What is expected
Please say how many lines in the material include the string "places", and nothing else.

Records for this task START

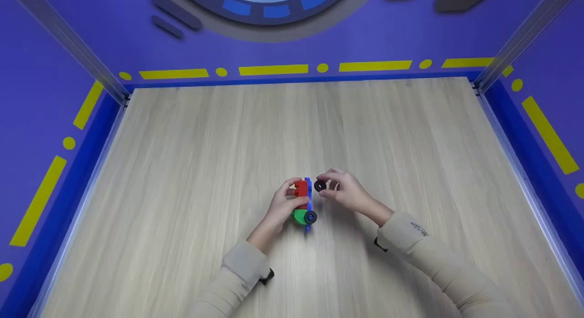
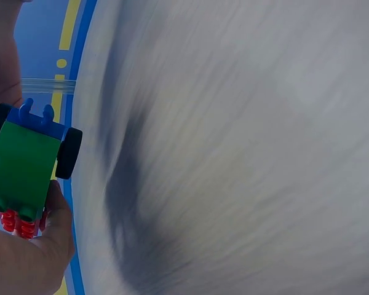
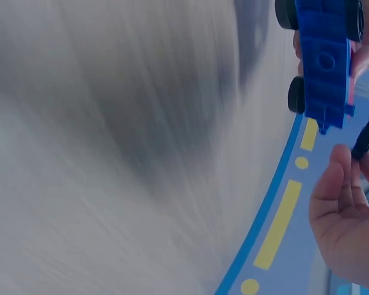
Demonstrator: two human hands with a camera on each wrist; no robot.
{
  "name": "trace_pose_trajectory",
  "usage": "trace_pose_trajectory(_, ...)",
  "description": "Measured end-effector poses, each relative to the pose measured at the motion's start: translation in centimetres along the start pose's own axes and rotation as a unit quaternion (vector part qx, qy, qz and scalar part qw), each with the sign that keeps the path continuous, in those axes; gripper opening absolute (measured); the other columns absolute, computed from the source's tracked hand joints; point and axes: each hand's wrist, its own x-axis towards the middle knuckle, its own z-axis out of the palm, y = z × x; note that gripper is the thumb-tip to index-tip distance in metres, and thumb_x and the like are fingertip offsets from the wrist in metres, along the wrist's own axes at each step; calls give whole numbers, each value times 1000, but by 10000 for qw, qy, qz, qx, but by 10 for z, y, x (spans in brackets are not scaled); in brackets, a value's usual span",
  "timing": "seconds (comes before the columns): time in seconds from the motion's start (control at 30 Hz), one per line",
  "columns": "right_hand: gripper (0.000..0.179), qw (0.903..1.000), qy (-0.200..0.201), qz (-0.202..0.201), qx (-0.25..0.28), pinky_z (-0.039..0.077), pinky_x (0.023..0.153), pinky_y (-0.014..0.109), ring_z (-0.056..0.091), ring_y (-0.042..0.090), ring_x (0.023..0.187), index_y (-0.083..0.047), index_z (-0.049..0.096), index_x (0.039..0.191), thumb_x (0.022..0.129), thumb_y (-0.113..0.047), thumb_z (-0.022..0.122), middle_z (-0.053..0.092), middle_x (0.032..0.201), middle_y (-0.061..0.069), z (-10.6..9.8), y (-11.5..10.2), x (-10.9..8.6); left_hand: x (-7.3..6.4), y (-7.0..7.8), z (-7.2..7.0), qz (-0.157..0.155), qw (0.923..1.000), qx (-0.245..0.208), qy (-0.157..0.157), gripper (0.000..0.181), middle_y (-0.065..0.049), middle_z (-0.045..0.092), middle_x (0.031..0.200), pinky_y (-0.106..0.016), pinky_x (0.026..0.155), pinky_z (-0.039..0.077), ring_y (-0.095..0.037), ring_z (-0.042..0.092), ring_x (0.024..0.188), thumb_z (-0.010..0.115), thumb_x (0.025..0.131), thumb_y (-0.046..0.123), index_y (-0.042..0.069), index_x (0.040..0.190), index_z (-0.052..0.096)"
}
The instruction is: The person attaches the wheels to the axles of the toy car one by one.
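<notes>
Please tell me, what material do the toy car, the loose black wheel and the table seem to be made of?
Toy car: apparently smooth, hard plastic in saturated red, green and blue. Loose wheel: black, matte, plastic or rubber; unclear. Table: pale wood grain, possibly laminate.

On the pale wood-grain bench [image 1: 191,163], the left hand [image 1: 284,207] holds a small toy car built of red, green and blue plastic blocks [image 1: 303,204], turned on its side, with one black wheel [image 1: 310,216] showing at its near end. The right hand [image 1: 345,190] pinches a loose black ring-shaped wheel [image 1: 320,186] just beside the car's far end. Both forearms wear beige sleeves [image 1: 246,268]. Purple walls with yellow dashes [image 1: 273,70] surround the bench.
</notes>
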Motion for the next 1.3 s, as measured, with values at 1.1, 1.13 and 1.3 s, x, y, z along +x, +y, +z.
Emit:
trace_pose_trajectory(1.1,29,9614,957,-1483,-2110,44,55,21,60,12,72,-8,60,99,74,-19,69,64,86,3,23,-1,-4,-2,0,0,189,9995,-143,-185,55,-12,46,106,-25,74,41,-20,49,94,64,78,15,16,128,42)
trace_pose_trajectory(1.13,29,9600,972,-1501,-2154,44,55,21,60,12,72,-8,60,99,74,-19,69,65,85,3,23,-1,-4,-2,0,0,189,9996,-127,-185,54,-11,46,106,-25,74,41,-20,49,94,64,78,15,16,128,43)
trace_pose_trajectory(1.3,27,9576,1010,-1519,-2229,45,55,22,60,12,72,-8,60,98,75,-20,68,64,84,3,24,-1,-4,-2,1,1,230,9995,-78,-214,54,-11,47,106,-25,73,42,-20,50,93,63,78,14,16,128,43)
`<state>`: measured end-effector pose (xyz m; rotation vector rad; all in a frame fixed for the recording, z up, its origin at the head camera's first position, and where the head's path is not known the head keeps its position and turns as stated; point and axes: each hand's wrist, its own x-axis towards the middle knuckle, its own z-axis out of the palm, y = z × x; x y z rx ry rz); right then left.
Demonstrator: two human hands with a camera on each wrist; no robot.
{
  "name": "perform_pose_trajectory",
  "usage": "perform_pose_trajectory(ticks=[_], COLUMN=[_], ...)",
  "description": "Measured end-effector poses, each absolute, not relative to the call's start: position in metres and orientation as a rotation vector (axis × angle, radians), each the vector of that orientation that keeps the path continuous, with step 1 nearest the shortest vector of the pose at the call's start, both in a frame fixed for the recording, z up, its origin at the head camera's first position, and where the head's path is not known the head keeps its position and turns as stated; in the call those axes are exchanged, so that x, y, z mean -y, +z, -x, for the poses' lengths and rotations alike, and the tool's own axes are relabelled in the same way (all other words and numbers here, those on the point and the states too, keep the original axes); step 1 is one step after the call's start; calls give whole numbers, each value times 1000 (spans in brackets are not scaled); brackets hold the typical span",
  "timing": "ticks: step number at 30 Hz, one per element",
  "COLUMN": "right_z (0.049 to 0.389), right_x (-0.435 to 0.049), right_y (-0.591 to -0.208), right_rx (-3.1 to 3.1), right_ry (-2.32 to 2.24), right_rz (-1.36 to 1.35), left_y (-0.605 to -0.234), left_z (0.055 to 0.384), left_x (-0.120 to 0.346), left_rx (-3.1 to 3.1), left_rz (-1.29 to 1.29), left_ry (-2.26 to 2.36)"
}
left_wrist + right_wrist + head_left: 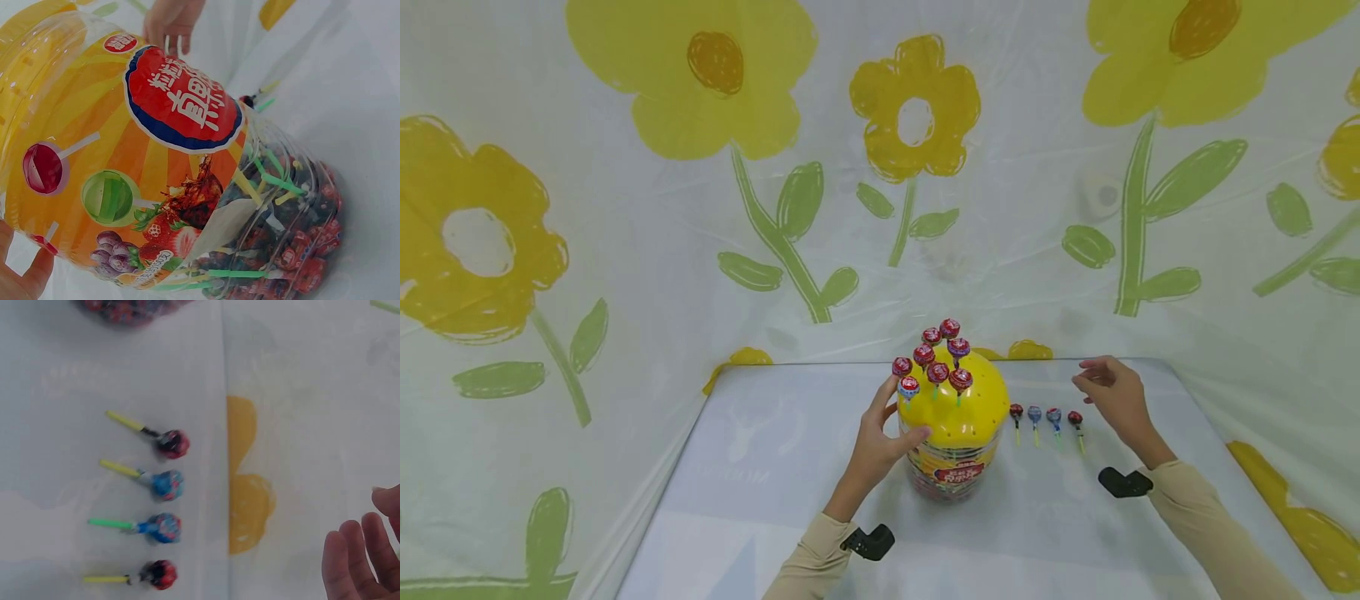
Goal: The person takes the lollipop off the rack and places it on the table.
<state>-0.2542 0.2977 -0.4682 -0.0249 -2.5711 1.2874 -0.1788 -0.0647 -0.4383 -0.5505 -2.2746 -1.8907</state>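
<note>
A clear plastic candy jar [951,479] with a yellow domed lid [981,412] stands on the table. Several lollipops [937,372] stick up from holes in the lid, mostly red, one blue and red at the front left. My left hand [874,446] grips the jar near its lid from the left, thumb at the front and fingers round the side. In the left wrist view, more lollipops [309,265] fill the bottom of the jar. My right hand [1116,400] hovers above the right side of the table, fingers loosely bent, holding nothing.
Loose lollipops lie in a row right of the jar: a dark red one [172,444], a blue one [167,485], another blue one [165,527] and a red one [162,574]. The white table [737,500] ends at a flowered curtain [1015,250] behind.
</note>
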Motion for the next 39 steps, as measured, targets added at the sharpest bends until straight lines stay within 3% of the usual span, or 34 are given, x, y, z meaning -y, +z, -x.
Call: perform_pose_trajectory(ticks=[20, 39], right_z=[232, 214], right_x=[-247, -200], right_y=[-405, -370], right_rx=[2411, 2315], right_ry=[1348, 1478], right_rz=[-334, -566], left_y=[-441, -441], left_z=[180, 180], left_x=[65, 65], left_rx=[2268, 2256], left_rz=[550, 555], left_ry=[-1894, -1895])
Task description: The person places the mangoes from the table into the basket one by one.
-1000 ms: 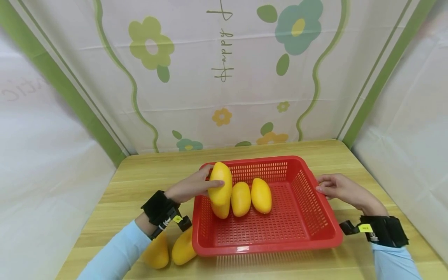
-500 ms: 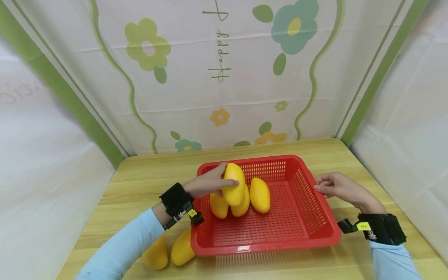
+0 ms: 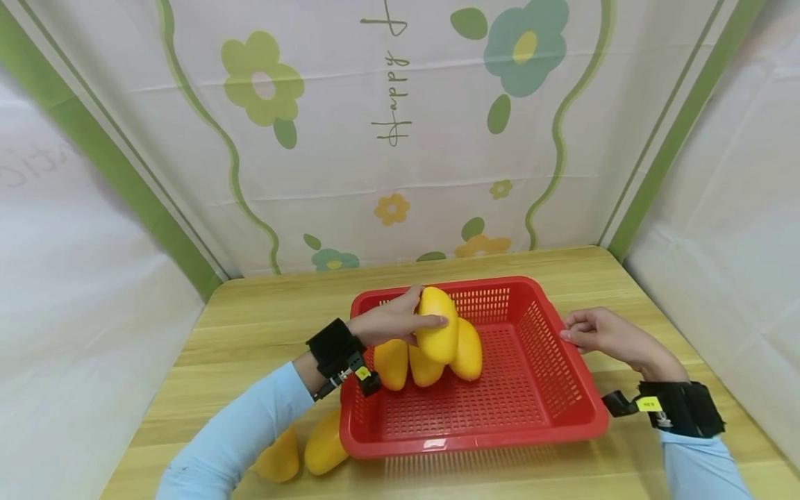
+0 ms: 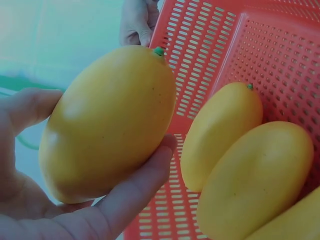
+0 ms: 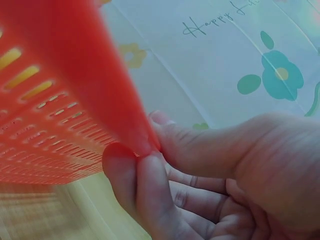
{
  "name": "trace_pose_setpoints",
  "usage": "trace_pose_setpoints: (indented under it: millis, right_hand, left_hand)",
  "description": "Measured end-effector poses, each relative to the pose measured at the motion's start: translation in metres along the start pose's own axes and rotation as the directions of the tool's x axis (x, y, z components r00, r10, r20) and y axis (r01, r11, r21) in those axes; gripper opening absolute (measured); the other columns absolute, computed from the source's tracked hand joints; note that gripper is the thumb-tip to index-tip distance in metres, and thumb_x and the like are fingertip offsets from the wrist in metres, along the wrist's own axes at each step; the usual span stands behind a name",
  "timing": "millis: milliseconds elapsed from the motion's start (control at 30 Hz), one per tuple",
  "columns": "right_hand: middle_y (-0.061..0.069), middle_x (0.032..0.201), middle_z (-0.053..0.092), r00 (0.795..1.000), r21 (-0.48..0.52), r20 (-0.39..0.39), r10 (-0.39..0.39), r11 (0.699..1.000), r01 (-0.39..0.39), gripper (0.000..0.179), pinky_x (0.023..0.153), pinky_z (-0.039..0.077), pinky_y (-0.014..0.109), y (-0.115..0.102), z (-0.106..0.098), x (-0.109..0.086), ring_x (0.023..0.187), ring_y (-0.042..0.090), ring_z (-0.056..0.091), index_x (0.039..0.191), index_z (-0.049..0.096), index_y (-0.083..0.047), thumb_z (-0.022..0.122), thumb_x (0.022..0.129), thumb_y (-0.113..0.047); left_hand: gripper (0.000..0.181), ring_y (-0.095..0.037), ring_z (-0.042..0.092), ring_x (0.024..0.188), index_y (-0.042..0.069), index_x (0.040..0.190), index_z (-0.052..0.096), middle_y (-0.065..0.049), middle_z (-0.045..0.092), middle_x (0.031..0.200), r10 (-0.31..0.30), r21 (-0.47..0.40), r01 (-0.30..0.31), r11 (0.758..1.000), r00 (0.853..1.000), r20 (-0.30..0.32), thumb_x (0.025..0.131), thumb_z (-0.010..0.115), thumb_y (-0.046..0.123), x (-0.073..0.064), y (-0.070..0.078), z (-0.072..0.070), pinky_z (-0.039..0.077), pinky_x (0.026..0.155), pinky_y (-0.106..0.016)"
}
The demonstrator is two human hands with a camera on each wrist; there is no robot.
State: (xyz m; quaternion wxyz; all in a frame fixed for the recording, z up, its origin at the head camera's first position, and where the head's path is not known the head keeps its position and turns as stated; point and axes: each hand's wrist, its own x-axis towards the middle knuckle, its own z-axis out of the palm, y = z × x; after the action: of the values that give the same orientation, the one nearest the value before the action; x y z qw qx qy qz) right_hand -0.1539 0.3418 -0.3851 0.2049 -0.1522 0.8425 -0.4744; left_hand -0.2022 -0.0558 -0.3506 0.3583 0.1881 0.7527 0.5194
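Note:
My left hand grips a yellow mango between thumb and fingers, held up over the red basket. In the left wrist view the held mango shows a small green stem tip. Three more mangoes lie inside the basket below: one by the left wall, one in the middle partly covered by the held fruit, and one to the right. At the basket's right side, my right hand pinches the rim; the right wrist view shows thumb and curled fingers on the rim.
Two mangoes lie on the wooden table left of the basket, one mango partly behind the left forearm and another mango against the basket's corner. A floral cloth hangs behind the table, with white sheets at both sides.
My left hand has carried the held mango rightward across the basket, from over the left mango to between the middle and right ones. The right hand keeps its hold on the rim.

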Motion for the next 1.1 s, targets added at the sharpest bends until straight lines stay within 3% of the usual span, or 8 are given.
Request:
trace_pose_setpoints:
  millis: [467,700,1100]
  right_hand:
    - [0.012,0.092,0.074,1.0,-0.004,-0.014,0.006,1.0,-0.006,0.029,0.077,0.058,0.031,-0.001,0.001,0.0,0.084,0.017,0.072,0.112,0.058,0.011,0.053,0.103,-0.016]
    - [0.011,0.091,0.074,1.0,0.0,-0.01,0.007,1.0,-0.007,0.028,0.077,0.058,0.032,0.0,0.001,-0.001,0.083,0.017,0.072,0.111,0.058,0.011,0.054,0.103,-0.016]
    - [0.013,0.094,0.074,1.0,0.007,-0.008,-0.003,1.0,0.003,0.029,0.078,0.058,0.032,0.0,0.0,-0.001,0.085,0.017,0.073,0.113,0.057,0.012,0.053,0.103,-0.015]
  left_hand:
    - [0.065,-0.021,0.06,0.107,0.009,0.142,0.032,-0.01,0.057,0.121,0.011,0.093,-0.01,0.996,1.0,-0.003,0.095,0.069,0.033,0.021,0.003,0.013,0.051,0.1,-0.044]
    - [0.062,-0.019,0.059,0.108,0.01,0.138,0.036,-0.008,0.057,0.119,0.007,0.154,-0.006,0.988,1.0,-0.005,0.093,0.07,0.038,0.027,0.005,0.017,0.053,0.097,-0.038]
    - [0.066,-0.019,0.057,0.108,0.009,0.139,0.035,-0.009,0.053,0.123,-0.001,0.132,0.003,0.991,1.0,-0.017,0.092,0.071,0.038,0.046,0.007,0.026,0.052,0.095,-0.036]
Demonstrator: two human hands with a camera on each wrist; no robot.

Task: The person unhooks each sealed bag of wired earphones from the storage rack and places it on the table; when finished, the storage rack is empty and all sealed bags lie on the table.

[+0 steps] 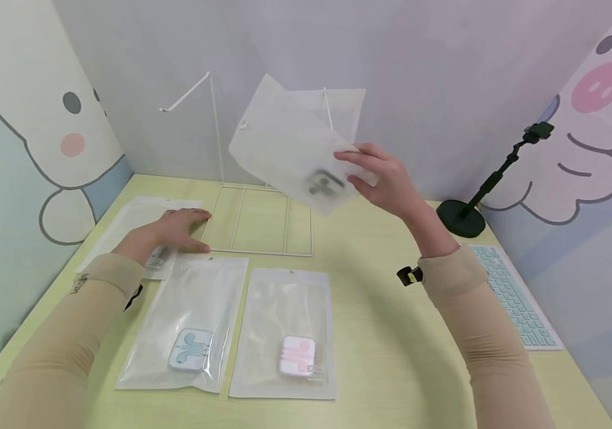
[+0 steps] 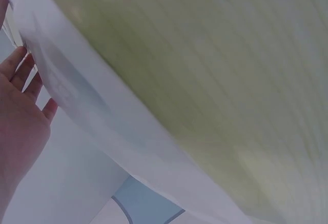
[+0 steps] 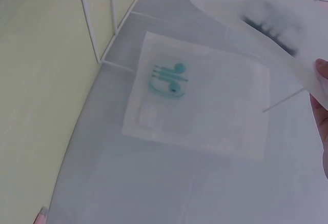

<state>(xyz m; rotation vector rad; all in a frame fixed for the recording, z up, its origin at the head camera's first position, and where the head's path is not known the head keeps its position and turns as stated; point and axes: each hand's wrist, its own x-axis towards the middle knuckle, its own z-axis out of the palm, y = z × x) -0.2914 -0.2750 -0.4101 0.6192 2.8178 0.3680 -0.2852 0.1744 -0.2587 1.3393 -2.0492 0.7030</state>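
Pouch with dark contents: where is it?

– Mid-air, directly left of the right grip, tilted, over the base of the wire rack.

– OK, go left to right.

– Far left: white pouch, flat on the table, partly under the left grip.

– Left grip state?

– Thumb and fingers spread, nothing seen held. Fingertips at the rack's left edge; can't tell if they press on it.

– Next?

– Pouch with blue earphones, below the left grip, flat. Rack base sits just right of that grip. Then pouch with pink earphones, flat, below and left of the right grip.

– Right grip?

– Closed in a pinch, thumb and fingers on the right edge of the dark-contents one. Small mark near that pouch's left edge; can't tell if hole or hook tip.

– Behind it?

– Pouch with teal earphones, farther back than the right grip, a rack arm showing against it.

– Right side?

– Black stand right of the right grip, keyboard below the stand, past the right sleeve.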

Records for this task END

Written solution
3